» **Exercise brief**: Start to finish, return the listing exactly as written.

» **Given information**:
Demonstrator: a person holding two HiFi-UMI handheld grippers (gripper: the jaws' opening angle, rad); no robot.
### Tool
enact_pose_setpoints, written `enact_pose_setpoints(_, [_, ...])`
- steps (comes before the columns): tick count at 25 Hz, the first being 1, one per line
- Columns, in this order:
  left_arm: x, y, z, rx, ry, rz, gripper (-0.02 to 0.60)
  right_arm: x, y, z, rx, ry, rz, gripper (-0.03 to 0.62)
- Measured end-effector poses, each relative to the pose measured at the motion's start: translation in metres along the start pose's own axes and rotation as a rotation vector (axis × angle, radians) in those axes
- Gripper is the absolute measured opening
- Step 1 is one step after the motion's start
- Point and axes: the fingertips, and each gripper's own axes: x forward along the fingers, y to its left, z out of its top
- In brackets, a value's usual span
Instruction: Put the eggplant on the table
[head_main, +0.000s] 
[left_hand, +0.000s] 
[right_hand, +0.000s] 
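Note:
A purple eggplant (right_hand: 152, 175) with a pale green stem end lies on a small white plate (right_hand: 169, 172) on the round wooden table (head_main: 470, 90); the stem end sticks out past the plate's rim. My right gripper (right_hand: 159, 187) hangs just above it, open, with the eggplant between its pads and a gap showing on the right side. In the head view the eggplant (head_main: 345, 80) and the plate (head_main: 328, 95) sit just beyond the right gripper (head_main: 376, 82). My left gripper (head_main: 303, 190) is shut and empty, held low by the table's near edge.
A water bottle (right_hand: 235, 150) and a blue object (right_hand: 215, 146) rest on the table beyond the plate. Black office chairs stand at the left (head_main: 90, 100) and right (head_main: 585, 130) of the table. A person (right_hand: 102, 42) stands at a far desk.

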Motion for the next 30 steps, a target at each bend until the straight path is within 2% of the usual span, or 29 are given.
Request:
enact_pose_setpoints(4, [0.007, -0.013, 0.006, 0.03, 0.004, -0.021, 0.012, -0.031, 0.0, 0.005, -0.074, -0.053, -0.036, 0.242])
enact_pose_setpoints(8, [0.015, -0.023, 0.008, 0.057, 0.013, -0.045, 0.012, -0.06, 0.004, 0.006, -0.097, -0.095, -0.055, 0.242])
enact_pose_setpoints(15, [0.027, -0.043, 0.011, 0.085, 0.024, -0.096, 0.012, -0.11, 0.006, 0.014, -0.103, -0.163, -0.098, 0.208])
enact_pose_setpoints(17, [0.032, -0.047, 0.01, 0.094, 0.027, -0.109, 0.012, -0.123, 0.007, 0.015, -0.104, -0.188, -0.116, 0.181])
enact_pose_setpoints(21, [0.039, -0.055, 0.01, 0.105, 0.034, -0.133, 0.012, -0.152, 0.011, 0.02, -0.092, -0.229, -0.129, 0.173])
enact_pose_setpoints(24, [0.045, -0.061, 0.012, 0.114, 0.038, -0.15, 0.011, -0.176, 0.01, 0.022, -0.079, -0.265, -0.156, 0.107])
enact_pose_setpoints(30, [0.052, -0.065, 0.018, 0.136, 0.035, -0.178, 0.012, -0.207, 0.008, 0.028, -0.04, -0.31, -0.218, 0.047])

» **Expected output**:
Demonstrator: a person holding two HiFi-UMI handheld grippers (gripper: the jaws' opening angle, rad); no robot.
### Tool
enact_pose_setpoints, written `enact_pose_setpoints(_, [_, ...])`
- steps (comes before the columns): tick count at 25 Hz, the first being 1, one per line
- Columns, in this order:
  left_arm: x, y, z, rx, ry, rz, gripper (-0.02 to 0.60)
  right_arm: x, y, z, rx, ry, rz, gripper (-0.03 to 0.62)
- Measured end-effector poses, each relative to the pose measured at the motion's start: translation in metres along the start pose's own axes and rotation as a rotation vector (axis × angle, radians) in those axes
- Gripper is the absolute measured opening
- Step 1 is one step after the motion's start
- Point and axes: the fingertips, and each gripper's own axes: x forward along the fingers, y to its left, z out of its top
- In brackets, a value's usual span
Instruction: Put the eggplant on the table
[head_main, +0.000s] 
[left_hand, +0.000s] 
[right_hand, +0.000s] 
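Note:
A purple eggplant (right_hand: 152, 175) with a pale green stem end lies on a small white plate (right_hand: 169, 172) on the round wooden table (head_main: 470, 90); the stem end sticks out past the plate's rim. My right gripper (right_hand: 159, 187) hangs just above it, open, with the eggplant between its pads and a gap showing on the right side. In the head view the eggplant (head_main: 345, 80) and the plate (head_main: 328, 95) sit just beyond the right gripper (head_main: 376, 82). My left gripper (head_main: 303, 190) is shut and empty, held low by the table's near edge.
A water bottle (right_hand: 235, 150) and a blue object (right_hand: 215, 146) rest on the table beyond the plate. Black office chairs stand at the left (head_main: 90, 100) and right (head_main: 585, 130) of the table. A person (right_hand: 102, 42) stands at a far desk.
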
Motion for the next 30 steps, a target at each bend until the straight path is within 2% of the usual span, or 29 are given.
Request:
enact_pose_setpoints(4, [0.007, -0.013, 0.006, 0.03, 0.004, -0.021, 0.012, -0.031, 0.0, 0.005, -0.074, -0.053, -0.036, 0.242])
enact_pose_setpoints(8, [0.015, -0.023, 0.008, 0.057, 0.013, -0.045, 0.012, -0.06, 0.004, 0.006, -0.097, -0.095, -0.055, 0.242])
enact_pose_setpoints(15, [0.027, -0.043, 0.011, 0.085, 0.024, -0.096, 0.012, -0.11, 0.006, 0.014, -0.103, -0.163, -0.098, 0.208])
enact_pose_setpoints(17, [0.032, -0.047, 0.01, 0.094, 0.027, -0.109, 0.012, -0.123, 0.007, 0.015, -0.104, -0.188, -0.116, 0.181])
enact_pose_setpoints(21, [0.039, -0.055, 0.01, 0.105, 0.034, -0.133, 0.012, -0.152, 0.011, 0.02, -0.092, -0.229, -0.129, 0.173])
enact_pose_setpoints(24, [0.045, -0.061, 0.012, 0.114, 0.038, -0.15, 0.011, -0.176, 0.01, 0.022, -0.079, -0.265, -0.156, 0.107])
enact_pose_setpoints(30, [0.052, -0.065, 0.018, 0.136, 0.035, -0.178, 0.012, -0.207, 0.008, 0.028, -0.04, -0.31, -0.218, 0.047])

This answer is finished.